It’s February, which, for me, means getting back to work. (In more ways than one.) I made a conscious decision to not produce online content throughout January. Infact during January I did a number of things that were completely novel for me. I actually went on a holiday. And what really struck me when I reflect upon that holiday is how much I actually wanted to create things. It’s funny because when I compare that with most of 2009, I would be sitting in my little home office scolding myself for not having done enough. I decided to resign from my dayjob and become a serious artist or a serious writer, or a serious… something. That was probably my mistake. I mean – don’t get me wrong, I became very serious indeed. (Some might say neurotic.) But I wasn’t producing very much. And despite my very open schedule I wasn’t having much fun either.
In the process of doing all of this I made myself quite isolated. My life lacks the kind of structure it had when I was working for someone else. I miss the social interaction of my coworkers. I don’t have a lot of friends here locally and – surprise, surprise – most of the time they are working anyway. I love the Internet’s ability to bring people together, people from all around the world. I love that you are not confined by your geographical reality. But even this is a double edged sword. And in some ways the things I love about social media are also the things I hate about it. It seems at times perversely unfair when you find a sincere and heartfelt connection with someone and can’t do something as seemingly straightforward as sit down and have a cup of coffee with them.
When I resigned from my job, I was tired. I was physically exhausted. My work life was consuming my entire life and I was feeling the effects. I knew I needed more balance in my life. But what I did didn’t create more balance. I just swung to the opposite end of the same spectrum. It was reactionary, I suppose, and equally unsatisfying. So that, more than anything in 2010, is what I’m after. Balance.
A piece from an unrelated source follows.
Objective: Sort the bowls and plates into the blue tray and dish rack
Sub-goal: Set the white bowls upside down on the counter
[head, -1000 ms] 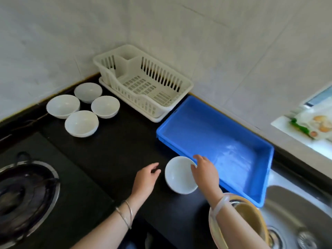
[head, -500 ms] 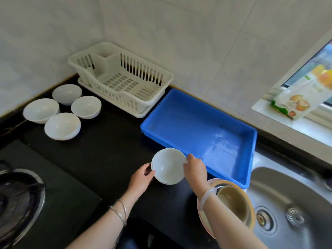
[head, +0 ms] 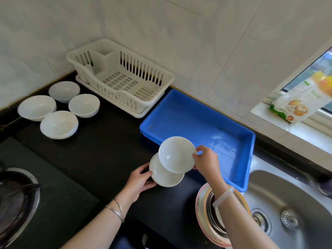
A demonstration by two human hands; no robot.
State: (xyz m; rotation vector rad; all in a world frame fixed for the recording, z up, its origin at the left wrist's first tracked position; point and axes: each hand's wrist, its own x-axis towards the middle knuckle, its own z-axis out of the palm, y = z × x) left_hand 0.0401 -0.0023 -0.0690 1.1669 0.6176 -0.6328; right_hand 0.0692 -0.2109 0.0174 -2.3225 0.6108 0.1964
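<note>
- The upper dish (head: 175, 155) is being pinched at its rim by the right hand (head: 206, 159), raised and tilted, overlapping the lower dish (head: 161, 174)
- The lower dish is being gripped at its edge by the left hand (head: 139, 180), thumb and fingers curled round it
- The blue tray (head: 194, 119) is lying just beyond both hands, its long axis running away rightward; the right hand is being judged nearer
- The dish rack (head: 122, 81) is standing well beyond the left hand, with four white bowls (head: 59, 124) further left
- Writing on the packet (head: 294, 105), far right of the hands, is being left unread: too blurred
</note>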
I seem to always be coming back to Julia Cameron’s work. It just seems to be something I can lean on when I am lost and fearful. She talks in terms of ‘artist dates’ – about making the time to do things you enjoy, to indulge your curiosity, to fill your artistic well. It seemed too easy to me. I didn’t think it would work or help. But in 2010 I’ve noted such a change within myself. There is a certain lightness and optimism that I secretly never thought I would feel again. And I can’t trace it back to any one thing. But, in a funny way, I can trace it back to a lot of things. I can trace it back to watching old television shows that remind me of my childhood – things like Alf and Full House. I can trace it back to that CD of traditional Chinese music that I bought in Sydney’s Chinatown from the musicians themselves who were performing there in the street on a starry night. I can trace it back to finally putting that paintbrush on the canvas and dragging it across the surface just to see what would happen. These are small indulgences that somehow inspire great personal change. They seem to make what had been a lacklustre life somehow shine again. They seem to make me think the world might be a magical place after all.